- **What is needed**:
Show every line of the data below that includes the word "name".

[Collected data entries]
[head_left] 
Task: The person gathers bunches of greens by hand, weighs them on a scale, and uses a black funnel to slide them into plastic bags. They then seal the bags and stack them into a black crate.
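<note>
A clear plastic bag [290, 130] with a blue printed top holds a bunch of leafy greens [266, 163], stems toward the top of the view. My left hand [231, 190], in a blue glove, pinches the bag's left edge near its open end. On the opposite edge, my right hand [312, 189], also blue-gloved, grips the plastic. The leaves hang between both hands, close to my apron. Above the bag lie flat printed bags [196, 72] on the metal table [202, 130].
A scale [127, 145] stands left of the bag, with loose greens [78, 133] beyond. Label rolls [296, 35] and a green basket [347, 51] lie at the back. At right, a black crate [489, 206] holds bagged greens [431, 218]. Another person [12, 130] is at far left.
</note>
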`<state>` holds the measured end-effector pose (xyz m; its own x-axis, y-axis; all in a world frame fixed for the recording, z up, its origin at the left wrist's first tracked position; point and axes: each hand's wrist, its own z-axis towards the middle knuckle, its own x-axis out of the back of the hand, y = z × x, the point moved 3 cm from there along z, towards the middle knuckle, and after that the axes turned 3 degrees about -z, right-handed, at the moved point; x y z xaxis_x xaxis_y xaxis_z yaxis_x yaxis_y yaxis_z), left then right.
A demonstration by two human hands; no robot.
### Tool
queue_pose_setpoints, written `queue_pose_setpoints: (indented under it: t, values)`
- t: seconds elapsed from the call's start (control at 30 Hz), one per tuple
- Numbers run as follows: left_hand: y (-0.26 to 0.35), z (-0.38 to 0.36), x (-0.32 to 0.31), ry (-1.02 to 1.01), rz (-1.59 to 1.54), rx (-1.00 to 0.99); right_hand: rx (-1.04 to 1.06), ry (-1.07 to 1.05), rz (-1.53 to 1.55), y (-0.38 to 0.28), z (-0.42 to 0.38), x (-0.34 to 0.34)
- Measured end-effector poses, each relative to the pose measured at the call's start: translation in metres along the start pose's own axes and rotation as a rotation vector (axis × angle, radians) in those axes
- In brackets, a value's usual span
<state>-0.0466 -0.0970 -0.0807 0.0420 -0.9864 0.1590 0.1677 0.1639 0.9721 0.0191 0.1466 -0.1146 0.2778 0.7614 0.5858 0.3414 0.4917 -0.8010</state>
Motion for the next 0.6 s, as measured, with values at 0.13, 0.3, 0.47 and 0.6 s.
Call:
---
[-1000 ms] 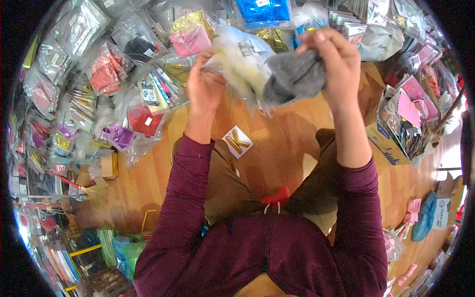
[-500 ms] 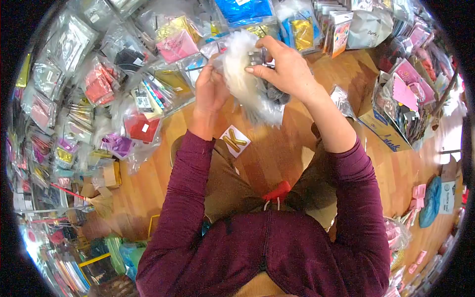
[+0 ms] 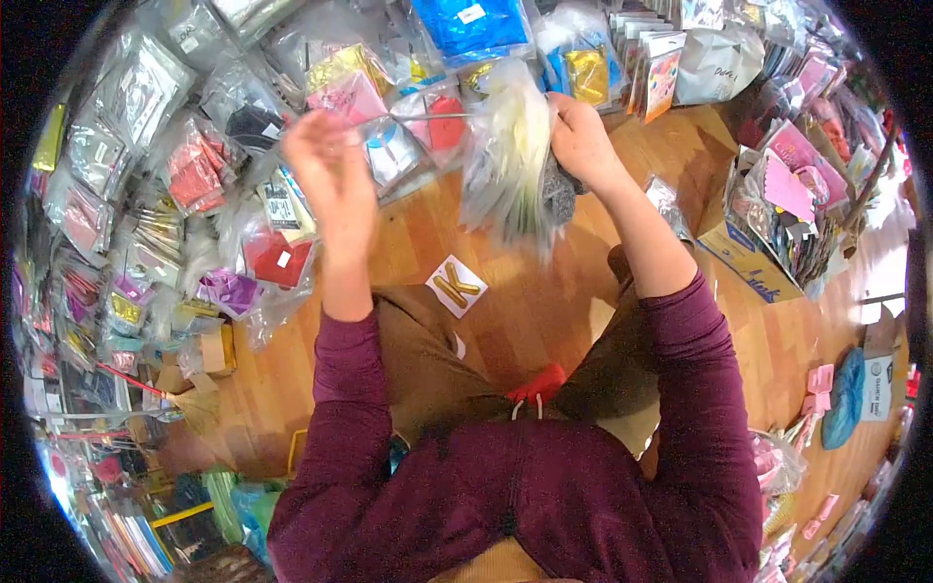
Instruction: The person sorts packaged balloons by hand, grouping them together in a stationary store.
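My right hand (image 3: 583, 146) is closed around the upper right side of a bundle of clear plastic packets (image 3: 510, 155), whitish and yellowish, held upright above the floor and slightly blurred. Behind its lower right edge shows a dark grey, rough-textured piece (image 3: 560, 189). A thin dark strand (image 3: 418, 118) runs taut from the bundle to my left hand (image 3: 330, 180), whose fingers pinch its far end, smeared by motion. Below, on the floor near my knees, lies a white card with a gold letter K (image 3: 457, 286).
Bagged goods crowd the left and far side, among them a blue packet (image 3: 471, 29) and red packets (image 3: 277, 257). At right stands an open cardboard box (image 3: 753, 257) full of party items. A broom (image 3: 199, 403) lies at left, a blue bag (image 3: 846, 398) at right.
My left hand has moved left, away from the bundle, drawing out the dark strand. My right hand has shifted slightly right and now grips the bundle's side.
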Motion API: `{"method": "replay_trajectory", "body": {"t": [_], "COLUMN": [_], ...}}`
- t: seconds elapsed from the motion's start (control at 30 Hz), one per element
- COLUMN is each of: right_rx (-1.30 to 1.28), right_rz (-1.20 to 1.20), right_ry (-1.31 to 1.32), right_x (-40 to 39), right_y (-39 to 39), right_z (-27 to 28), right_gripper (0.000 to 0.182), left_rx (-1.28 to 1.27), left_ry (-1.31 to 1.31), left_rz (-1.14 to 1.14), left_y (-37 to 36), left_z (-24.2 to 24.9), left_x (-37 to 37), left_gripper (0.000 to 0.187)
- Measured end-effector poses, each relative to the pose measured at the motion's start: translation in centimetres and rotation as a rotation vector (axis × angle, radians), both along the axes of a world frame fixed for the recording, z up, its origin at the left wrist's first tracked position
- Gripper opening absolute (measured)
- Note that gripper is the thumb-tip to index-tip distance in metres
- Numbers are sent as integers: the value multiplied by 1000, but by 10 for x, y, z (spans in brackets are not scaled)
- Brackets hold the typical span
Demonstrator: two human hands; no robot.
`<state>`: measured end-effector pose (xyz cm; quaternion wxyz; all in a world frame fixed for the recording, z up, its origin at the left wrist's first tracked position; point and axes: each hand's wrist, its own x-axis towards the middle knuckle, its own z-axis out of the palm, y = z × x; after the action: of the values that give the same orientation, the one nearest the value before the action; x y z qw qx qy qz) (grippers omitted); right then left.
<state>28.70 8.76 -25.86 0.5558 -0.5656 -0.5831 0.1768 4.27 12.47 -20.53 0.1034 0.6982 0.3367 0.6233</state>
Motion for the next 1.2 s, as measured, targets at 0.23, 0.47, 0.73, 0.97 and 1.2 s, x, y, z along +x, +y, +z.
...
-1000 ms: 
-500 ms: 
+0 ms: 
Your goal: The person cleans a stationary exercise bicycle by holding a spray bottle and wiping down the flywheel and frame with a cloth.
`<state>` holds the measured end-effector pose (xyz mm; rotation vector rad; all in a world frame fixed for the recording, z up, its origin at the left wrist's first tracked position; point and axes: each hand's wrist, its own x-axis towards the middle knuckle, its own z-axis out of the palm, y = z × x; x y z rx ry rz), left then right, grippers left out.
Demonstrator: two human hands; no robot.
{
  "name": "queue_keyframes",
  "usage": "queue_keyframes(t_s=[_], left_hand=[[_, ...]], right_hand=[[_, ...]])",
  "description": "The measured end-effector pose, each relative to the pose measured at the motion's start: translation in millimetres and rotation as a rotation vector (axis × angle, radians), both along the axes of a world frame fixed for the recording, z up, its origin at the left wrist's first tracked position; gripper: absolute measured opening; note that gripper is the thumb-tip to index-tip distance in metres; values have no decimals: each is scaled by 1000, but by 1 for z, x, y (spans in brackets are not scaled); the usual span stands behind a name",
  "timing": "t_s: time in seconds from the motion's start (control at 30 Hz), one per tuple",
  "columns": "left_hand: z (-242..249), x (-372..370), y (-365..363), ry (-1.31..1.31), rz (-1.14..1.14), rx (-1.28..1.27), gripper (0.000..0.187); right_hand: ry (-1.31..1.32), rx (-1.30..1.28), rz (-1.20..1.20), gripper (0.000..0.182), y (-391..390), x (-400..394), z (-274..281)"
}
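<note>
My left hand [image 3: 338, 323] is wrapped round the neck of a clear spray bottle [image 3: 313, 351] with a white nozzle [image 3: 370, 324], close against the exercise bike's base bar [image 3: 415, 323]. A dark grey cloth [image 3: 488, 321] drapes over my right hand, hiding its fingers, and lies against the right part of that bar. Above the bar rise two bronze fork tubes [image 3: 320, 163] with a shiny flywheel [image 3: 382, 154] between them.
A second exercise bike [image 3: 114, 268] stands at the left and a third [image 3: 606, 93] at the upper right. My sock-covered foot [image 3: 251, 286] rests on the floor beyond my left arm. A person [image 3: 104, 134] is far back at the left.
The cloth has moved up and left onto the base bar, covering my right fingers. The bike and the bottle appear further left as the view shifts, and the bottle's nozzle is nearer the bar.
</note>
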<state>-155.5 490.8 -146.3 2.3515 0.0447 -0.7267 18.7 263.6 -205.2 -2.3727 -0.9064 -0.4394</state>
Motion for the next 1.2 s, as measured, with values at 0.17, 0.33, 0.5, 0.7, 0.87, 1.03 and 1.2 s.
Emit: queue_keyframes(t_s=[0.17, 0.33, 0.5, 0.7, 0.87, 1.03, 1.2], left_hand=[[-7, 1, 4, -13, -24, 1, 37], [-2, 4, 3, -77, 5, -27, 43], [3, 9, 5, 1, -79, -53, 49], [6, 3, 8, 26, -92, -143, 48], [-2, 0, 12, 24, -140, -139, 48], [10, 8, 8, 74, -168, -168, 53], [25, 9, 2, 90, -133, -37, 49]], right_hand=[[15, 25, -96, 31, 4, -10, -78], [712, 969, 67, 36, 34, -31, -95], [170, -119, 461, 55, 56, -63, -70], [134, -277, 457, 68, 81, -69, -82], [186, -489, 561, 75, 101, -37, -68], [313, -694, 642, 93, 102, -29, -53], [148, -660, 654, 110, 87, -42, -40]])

- **Reply**:
  "name": "queue_keyframes",
  "description": "The measured end-effector pose, each relative to the pose measured at the motion's start: translation in millimetres and rotation as a rotation vector (axis × angle, radians), both along the axes of a world frame fixed for the recording, z up, its origin at the left wrist's first tracked position; gripper: absolute measured opening; note that gripper is the thumb-tip to index-tip distance in metres; values have no decimals: each is scaled by 1000, but by 1 for z, x, y (spans in brackets are not scaled); the usual span stands behind a name",

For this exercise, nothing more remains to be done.